> The data
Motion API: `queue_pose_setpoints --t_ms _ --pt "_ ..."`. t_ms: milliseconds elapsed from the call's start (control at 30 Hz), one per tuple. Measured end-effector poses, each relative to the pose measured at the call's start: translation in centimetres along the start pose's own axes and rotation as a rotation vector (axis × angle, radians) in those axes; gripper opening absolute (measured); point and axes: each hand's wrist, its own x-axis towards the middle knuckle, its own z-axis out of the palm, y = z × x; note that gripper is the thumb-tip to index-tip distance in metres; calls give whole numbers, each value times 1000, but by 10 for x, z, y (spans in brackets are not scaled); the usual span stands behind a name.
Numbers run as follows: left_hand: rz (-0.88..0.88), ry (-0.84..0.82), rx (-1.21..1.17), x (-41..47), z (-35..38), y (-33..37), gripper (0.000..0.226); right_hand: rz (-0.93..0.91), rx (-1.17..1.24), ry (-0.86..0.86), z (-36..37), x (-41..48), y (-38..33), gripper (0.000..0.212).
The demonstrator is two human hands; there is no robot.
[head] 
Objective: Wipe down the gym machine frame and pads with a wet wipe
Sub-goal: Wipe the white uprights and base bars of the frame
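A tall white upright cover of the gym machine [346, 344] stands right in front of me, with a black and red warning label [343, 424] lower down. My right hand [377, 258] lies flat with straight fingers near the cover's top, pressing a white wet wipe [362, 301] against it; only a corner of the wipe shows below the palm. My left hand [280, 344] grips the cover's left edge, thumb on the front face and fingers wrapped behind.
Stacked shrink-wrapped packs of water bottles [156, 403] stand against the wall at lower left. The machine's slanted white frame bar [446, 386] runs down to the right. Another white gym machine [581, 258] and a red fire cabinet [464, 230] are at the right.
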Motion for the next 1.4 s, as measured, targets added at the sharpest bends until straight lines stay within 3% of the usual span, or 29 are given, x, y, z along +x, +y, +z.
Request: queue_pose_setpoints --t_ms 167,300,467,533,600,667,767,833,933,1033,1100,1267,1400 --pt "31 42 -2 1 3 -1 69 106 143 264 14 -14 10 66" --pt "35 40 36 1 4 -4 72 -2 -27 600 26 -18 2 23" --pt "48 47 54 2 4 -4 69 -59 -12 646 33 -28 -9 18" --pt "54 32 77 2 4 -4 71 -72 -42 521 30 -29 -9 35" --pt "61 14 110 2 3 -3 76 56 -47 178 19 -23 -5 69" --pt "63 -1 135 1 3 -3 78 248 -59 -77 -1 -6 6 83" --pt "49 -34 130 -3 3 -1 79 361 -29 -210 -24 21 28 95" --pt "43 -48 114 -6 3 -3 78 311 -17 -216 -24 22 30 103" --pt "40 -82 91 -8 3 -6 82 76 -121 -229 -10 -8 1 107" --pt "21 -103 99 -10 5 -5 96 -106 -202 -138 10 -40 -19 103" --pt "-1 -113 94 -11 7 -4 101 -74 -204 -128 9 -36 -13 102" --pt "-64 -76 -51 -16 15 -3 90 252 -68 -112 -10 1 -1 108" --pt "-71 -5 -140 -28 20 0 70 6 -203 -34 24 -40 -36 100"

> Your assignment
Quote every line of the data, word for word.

> Solution to the exercise
Motion API: `queue_pose_setpoints --t_ms _ --pt "_ ..."`. t_ms: milliseconds elapsed from the call's start (control at 30 Hz), one per tuple. Measured end-effector poses, each relative to the pose measured at the call's start: translation in centimetres along the start pose's own axes and rotation as a rotation vector (axis × angle, radians) in those axes; gripper opening absolute (measured); point and axes: each hand's wrist, its own x-axis towards the middle knuckle, its own z-axis out of the palm, y = z × x; note that gripper is the thumb-tip to index-tip distance in metres; calls give whole numbers, each value times 1000, but by 10 for x, z, y (spans in brackets are not scaled); the usual span stands behind a name.
Numbers run as follows: left_hand: rz (-0.88..0.88), ry (-0.84..0.82), rx (-1.21..1.17), x (-41..47), z (-35..38), y (-33..37), gripper (0.000..0.226); right_hand: rz (-0.93..0.91), rx (-1.17..1.24), ry (-0.86..0.86), z (-36..37), x (-41..48), y (-38..33), gripper (0.000..0.212).
The demonstrator is two human hands; there is no robot.
[head] 
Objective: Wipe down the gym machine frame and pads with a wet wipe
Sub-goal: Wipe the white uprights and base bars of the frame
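A tall white upright cover of the gym machine [346, 344] stands right in front of me, with a black and red warning label [343, 424] lower down. My right hand [377, 258] lies flat with straight fingers near the cover's top, pressing a white wet wipe [362, 301] against it; only a corner of the wipe shows below the palm. My left hand [280, 344] grips the cover's left edge, thumb on the front face and fingers wrapped behind.
Stacked shrink-wrapped packs of water bottles [156, 403] stand against the wall at lower left. The machine's slanted white frame bar [446, 386] runs down to the right. Another white gym machine [581, 258] and a red fire cabinet [464, 230] are at the right.
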Motion for the next 1.4 s, as measured, targets added at the sharpest bends until straight lines stay within 3% of the usual span, or 29 are given, x, y, z along +x, +y, +z.
Request: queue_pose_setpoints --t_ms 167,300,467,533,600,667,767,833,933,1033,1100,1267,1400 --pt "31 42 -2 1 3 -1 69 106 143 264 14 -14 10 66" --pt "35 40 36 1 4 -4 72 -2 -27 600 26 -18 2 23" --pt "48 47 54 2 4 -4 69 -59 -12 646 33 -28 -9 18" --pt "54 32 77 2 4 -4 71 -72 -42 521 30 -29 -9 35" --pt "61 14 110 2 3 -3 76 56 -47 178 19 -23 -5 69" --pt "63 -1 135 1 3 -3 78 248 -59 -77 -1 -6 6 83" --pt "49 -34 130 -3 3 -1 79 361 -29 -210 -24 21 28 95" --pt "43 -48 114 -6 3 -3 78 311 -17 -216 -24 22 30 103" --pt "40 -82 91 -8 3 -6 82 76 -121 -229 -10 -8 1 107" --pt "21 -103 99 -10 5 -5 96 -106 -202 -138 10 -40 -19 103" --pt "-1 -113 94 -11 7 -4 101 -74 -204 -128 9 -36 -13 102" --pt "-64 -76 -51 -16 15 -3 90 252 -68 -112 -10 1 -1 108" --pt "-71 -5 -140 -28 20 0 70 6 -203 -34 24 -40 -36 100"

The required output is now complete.